If you don't want to print now,

Chapter 8   Transformed Variables

8.1   General methods

8.1.1   Differentiating the CDF

Relationship between f(x) and F(x)

A continuous random variable's probability density function, \(f(x)\), and its cumulative distribution function, \(F(x)\) are related by:

\[ F(x) = \int_0^x f(u) \;du \spaced{and} f(x)= F'(x) \]

This can sometimes be used to find the distribution of a random variable that is defined as a function of one or more others.

  1. Find the cumulative distribution function of \(X\), \(F(x) = P(X \le x)\).
  2. Differentiate it to get the probability density function, \(f(x)= F'(x)\)

Question: Square root of an exponential variable

Consider a random variable, \(X\), with an exponential distribution

\[ X \;\;\sim\;\; \ExponDistn(\lambda) \]

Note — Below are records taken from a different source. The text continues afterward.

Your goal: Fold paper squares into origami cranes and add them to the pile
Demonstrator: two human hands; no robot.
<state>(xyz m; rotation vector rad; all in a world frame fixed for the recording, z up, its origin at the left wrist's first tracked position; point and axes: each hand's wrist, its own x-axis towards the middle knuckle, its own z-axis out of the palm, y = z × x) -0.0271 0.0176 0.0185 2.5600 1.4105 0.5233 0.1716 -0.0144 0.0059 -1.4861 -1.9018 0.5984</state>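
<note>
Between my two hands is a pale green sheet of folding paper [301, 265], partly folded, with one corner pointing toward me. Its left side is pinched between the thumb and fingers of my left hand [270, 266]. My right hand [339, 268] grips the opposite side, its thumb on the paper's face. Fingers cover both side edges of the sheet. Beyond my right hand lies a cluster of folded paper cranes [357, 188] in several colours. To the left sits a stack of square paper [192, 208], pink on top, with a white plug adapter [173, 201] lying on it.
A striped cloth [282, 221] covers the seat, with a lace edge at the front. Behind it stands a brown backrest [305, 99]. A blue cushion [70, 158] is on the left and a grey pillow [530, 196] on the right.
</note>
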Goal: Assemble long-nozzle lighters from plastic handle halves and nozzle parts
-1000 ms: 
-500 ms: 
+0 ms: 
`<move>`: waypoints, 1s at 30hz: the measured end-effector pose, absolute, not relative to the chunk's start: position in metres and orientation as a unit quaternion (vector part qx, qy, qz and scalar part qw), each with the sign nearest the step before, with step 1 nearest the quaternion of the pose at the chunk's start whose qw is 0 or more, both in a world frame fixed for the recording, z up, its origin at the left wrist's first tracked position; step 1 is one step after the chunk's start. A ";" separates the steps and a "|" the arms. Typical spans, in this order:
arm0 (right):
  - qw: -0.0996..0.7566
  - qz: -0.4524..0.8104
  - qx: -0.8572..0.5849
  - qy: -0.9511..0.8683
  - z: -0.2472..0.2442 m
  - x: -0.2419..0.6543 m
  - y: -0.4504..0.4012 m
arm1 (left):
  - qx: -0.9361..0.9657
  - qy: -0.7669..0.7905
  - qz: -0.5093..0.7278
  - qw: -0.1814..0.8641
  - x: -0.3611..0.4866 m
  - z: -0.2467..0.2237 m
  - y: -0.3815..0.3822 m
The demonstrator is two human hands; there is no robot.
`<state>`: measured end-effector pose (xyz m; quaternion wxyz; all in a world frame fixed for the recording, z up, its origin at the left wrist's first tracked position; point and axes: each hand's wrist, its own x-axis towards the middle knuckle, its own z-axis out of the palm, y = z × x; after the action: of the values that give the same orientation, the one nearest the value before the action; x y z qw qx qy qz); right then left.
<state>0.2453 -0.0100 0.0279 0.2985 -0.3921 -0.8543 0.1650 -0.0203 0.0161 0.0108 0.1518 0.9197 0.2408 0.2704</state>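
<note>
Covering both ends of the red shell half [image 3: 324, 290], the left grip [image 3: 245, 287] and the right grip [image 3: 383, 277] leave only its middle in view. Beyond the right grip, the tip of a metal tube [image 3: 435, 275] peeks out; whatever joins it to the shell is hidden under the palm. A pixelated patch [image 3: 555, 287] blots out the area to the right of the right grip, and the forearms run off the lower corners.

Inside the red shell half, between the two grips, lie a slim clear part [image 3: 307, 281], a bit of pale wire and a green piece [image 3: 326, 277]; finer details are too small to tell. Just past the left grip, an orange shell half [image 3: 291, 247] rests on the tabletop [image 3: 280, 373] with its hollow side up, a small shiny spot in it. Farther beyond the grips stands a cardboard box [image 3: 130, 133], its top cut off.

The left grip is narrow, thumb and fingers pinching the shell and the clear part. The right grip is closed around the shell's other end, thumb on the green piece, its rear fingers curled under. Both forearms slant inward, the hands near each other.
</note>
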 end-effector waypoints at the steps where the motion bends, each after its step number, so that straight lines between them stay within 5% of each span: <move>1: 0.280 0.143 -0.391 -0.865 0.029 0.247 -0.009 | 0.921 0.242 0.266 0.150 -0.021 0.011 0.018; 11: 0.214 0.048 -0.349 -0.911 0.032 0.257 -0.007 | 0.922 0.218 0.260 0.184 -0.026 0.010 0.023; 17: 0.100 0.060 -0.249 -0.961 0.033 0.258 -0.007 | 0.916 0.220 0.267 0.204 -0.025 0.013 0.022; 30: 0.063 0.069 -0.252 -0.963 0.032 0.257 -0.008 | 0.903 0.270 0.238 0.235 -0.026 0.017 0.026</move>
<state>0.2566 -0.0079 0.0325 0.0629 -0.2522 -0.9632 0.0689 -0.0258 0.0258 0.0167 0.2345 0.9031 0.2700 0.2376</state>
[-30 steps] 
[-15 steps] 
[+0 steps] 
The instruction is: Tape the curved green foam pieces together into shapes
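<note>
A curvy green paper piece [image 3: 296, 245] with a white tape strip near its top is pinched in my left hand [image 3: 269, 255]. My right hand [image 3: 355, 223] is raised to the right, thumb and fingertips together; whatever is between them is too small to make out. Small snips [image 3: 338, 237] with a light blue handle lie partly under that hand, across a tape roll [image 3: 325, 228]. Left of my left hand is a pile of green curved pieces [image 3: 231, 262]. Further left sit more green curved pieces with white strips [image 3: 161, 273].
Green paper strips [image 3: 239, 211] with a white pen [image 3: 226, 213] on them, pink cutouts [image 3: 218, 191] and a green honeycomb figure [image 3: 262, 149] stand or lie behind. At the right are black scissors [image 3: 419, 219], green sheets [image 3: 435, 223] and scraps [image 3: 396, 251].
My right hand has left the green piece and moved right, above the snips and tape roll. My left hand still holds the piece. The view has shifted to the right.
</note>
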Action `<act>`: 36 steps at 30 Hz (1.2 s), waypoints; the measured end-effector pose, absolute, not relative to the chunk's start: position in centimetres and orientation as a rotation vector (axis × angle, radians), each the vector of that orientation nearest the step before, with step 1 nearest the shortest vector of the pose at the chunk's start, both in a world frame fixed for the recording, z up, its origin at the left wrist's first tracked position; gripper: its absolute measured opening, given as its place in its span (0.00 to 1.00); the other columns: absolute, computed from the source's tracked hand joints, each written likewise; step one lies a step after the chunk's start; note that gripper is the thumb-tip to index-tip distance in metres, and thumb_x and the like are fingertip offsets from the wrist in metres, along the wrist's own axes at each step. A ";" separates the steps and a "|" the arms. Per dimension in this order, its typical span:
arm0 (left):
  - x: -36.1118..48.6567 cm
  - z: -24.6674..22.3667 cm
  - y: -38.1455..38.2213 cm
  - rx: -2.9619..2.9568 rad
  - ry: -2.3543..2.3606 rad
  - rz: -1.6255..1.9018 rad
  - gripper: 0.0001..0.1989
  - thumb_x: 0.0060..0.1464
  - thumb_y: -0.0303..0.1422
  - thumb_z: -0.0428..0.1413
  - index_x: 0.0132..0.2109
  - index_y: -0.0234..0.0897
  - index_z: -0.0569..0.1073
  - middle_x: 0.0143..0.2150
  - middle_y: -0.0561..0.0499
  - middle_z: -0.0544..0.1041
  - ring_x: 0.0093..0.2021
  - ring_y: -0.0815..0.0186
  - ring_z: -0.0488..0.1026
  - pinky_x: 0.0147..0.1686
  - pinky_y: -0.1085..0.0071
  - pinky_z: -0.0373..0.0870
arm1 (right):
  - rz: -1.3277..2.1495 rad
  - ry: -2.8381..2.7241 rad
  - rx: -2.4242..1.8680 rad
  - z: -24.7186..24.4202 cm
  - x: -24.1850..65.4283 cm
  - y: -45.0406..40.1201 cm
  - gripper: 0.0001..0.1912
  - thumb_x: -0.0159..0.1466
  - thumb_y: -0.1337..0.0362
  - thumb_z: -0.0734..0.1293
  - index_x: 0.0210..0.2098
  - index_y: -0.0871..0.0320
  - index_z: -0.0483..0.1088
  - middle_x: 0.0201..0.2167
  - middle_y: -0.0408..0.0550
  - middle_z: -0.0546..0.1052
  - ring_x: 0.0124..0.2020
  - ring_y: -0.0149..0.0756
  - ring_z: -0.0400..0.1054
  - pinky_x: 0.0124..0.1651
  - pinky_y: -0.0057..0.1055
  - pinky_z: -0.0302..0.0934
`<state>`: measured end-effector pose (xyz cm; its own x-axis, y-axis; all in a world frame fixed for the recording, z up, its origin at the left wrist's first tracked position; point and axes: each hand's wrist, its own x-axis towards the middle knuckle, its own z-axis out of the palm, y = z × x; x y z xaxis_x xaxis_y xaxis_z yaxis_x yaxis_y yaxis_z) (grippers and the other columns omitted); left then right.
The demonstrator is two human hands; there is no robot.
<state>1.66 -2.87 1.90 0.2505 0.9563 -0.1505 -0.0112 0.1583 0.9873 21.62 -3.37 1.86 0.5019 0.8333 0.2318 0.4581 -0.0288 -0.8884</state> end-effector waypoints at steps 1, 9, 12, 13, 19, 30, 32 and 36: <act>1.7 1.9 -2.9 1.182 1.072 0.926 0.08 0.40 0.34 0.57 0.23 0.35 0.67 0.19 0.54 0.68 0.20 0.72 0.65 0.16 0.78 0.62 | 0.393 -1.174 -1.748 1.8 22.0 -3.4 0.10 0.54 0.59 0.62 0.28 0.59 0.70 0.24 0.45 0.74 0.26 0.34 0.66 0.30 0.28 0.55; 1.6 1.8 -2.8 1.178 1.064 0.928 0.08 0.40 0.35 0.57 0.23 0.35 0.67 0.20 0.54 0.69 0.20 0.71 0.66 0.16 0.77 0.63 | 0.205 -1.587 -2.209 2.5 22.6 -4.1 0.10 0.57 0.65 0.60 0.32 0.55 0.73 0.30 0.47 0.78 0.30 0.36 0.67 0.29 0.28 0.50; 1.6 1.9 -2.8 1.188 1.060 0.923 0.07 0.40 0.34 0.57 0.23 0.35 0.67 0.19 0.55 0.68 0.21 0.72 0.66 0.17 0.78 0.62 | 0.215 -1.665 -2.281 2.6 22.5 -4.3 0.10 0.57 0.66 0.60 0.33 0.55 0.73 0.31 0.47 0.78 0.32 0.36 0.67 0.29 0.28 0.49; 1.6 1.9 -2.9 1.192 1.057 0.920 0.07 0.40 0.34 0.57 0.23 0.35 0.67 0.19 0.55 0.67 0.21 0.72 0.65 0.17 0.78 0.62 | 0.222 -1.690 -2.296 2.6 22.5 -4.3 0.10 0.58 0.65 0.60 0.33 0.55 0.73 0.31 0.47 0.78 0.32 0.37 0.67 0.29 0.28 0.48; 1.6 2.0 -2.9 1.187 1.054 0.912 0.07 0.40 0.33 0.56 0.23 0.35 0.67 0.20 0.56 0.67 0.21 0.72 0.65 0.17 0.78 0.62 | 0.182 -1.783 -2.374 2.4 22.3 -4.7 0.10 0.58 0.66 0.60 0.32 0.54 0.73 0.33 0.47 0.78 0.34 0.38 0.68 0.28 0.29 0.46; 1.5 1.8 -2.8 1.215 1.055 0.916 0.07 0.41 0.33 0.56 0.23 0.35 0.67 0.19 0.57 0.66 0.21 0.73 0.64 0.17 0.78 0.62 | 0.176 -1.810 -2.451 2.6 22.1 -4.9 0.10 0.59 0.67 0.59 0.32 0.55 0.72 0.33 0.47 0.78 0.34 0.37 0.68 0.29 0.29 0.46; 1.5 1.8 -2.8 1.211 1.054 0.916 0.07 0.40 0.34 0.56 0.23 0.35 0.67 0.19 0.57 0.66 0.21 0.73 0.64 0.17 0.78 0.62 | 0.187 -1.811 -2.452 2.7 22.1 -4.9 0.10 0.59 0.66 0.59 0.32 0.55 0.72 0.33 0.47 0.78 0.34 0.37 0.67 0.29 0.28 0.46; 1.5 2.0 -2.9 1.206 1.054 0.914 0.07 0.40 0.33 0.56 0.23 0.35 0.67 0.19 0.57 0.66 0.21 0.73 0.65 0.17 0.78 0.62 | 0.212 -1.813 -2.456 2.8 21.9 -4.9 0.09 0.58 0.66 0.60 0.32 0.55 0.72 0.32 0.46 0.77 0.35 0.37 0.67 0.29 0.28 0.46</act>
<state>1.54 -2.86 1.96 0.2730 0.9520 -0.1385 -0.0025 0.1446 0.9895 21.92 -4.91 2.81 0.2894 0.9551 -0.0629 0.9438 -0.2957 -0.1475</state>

What is the distribution of \(Y = \sqrt{X}\)?

(Solved in full version)

8.1.2   Maximum of a rectangular distribution

From a random sample of \(n\) values from a rectangular distribution,

\[ X \;\;\sim\;\; \RectDistn(0, \;\beta) \]

the maximum likelihood estimate of \(\beta\) is the maximum of the values in the sample,

\[ \hat{\beta} \;\;=\;\; \max(x_1, x_2, \dots, x_n) \]

Distribution of estimator

Writing \(Y = \max(X_1, X_2, \dots, X_n)\), its CDF is

\[ \begin{align} F_Y(y) \;\;&=\;\; P(Y \le y) \\[0.4em] &=\;\; P(X_1 \le y \textbf{ and } X_2 \le y \textbf{ and }\dots, \textbf{ and } X_n \le y) \\[0.4em] &=\;\; P(X_1 \le y) \times P(X_2 \le y) \times \cdots \times P(X_n \le y) \\[0.2em] &=\;\; \left(\frac y{\beta} \right)^n \end{align} \]

Its pdf is therefore

\[ f(y) \;=\; F'(y) \;=\; \frac {n\;y^{n-1}}{\beta^n} \qquad\text{for } 0 \le y \le \beta \]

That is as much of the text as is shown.